Des chaussures blanches et souples entrent dans mon champ de vision, chaussons de gymnastique à semelles épaisses que portent les infirmières du sanatorium qui roulent le lit vers l'ascenseur. Je ne vois pas Ellory, mais je sais que c'est lui. Personne d'autre n'est malade, ou du moins ne présente de symptômes. Les infirmières ne se pressent pas, elles avancent à un rythme régulier. Ellory ne va nulle part, et le sanatorium n'ira nulle part non plus. Ce ne sont pas les mêmes infirmières que celles qui s'occupent de nous pendant la journée. Je les ai vues assez souvent pour le savoir. Tels des anges de la mort, elles ne surgissent que la nuit et viennent chercher les enfants malades et endormis. Parfois, j'imagine le sanatorium comme une affreuse créature qui se nourrit de nous. En un sens, c'est presque préférable à l'inconnu du néant. A l'étage au-dessus, je vois le lit rouler, tandis que je reste immobile. Je connais la routine, elles n'ont pas encore terminé. Environ une minute plus tard, deux autres paires de pieds glissent sur le sol, entonnant une mélopée chuchotée, ponctuée du froissement des sacs plastique destinés aux vêtements et affaires de toilette d'Ellory. Il ne restera rien de lui qui permettrait à Joe de se le rappeler. Il est banni avec efficacité de notre communauté. Que font-ils des effets personnels des exorcisés ? Est-ce qu'on porte tous des habits de gamins morts, recyclés à partir de la vague précédente de malades ? Y a-t-il un stock quelque part dans la maison qui attend les enfants de toutes les tailles et de tous les poids imaginables ? Les portes de l'ascenseur se referment, et je pousse un soupir tremblant, tandis qu'un flux d'adrénaline parcourt mes veines.

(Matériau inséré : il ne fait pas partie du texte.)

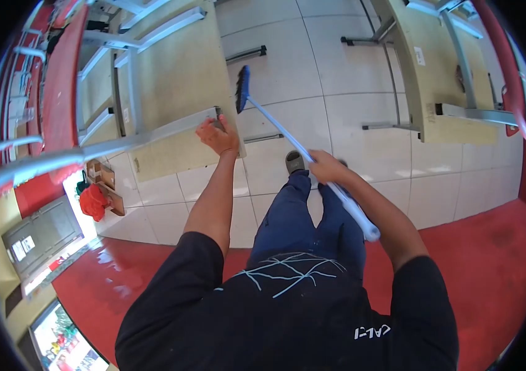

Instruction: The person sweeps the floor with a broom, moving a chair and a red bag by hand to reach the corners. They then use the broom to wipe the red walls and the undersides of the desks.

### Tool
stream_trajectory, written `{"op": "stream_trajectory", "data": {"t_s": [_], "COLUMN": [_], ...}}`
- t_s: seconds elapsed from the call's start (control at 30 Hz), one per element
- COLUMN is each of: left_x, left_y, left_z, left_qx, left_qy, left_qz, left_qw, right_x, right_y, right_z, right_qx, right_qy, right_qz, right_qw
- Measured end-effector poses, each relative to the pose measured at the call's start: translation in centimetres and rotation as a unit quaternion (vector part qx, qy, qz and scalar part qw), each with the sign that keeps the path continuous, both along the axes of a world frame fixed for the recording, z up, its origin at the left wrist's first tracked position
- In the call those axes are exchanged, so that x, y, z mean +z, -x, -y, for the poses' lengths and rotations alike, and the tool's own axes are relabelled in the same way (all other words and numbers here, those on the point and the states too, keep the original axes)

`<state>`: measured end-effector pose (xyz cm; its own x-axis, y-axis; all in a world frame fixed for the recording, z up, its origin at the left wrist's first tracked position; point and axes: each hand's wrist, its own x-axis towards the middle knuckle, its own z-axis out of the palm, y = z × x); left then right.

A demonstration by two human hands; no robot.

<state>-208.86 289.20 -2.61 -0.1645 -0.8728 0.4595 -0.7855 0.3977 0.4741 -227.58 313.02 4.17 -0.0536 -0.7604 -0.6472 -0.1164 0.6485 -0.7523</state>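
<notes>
My right hand [328,167] is closed around the light-blue handle of a broom [281,131]. The handle slants from beside my right forearm down to the far left, where the blue broom head [243,89] with dark bristles lies by the table's edge. My left hand [220,136] has its fingers curled at the capped end of a grey metal chair leg [170,125]. That leg stretches out leftwards, above a pale wooden table top [179,68]. Part of the left fingers is hidden behind the leg's end.
Another pale table [461,127] with upturned metal legs stands at the right. Table feet [254,54] rest on the tiled floor [288,46] between them. Red flooring [461,260] lies behind my feet. An orange-red bag [93,202] sits by brown boxes [103,175] at the left.
</notes>
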Motion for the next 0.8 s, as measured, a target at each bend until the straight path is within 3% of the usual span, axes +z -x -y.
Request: {"op": "stream_trajectory", "data": {"t_s": [0.1,0.13,0.3,0.37,0.5,0.6,0.77,0.8], "left_x": [-0.8,-0.6,-0.7,-0.7,-1.0,-0.2,-0.3,-0.2], "left_y": [0.4,0.4,0.6,0.8,0.2,0.6,0.9,0.9], "left_z": [-0.1,-0.4,-0.3,-0.2,0.1,-0.2,-0.1,-0.2], "left_qx": [0.006,0.009,0.020,0.031,0.038,0.054,0.064,0.065], "left_qy": [0.012,0.005,-0.022,-0.043,-0.051,-0.073,-0.062,-0.064], "left_qz": [0.034,0.042,0.092,0.107,0.142,0.131,0.116,0.116], "left_qw": [0.999,0.999,0.995,0.993,0.988,0.987,0.989,0.989], "right_x": [-8.1,-9.3,-10.2,-7.4,0.0,0.8,6.3,6.9], "right_y": [-1.9,-2.8,-2.0,1.4,6.6,8.8,7.2,6.7], "right_z": [6.5,7.5,4.7,1.3,-4.6,-8.7,-5.6,-3.4], "right_qx": [0.031,0.015,0.041,0.087,0.029,0.029,0.051,0.047], "right_qy": [-0.058,-0.090,-0.113,-0.137,-0.226,-0.195,-0.062,-0.090], "right_qz": [0.037,0.074,-0.019,-0.073,-0.097,-0.170,-0.157,-0.111], "right_qw": [0.997,0.993,0.993,0.984,0.969,0.966,0.984,0.989]}}
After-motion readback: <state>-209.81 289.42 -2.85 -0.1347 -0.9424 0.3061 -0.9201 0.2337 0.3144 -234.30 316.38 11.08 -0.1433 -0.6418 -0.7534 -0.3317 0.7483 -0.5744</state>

Au revoir, Ellory. C'était bien de ne pas t'avoir connu.

J'ai presque mal au cœur, le goût de la nausée dans la bouche. Il faut que je me rende à la salle de bains, j'ai besoin de boire un verre d'eau. Je rebrousse chemin, et c'est alors que mon regard tombe deux étages en dessous. Une masse épaisse de je ne sais quoi vient de se détacher de la rampe et flotte dans l'air comme des algues happées par les bas-fonds. Je retiens de justesse un cri devant cette vision inattendue, mais ma respiration a dû se faire plus courte, plus forte, quand j'ai ouvert la bouche de surprise.

Ce sont des cheveux.

Quelqu'un d'autre est réveillé.

Je me fige, puis je fronce les sourcils, tandis que mes pensées s'éloignent d'Ellory, de la maladie, du néant épouvantable qui nous attend là-haut. Des pensées que je ne saurais définir, mais qui sont enveloppées dans la boule, au creux de mon estomac, et me laissent un goût aigre sur la langue. Elles se dissipent en un instant. Normalement, nul autre que moi n'est jamais réveillé, la nuit.